Ci saranno momenti o incontri significativi in Italia nella direzione del dialogo tra le confessioni?
«Ci sarà un incontro particolarmente significativo a giugno; proprio le scorse settimane sono stato a Roma per incontrare i responsabili delle confessioni in Italia e organizzare un incontro con la commissione episcopale della Cei che presiedo e tutti i responsabili delle chiese di ambito protestante, ortodosso e pentecostale in Italia. Sarà un momento molto importante di dialogo e ascolto in cui li inviteremo e li ascolteremo nell’ambito del cammino sinodale. Cammino che chiede a noi cattolici di essere in accolto, quest’anno in particolare di chi non è all’interno della nostra comunità.

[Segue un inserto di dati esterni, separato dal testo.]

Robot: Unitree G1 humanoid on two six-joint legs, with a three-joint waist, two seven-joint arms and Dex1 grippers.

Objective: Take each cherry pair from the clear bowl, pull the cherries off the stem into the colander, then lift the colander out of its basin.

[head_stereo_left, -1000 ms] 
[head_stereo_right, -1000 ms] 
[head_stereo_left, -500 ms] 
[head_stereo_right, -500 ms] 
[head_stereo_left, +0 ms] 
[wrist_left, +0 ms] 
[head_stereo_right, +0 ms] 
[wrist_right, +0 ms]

Ecco perché, come commissione, abbiamo pensato che il primo compito era ascoltare le altre confessioni. I responsabili di tutte le chiese: metodisti, battisti, valdesi, ortodossi rumeni, ortodossi russi etc. Un incontro importante perché è da tantissimo che non si fa e, anzi a questo livello di sentire tutti e non solo i responsabili, negli ultimi decenni non si è mai avverato. Mi auguro che diventi una cosa da fare tutti gli anni. Il mio sogno? Avere tutti gli anni un’assemblea ecumenica in Italia».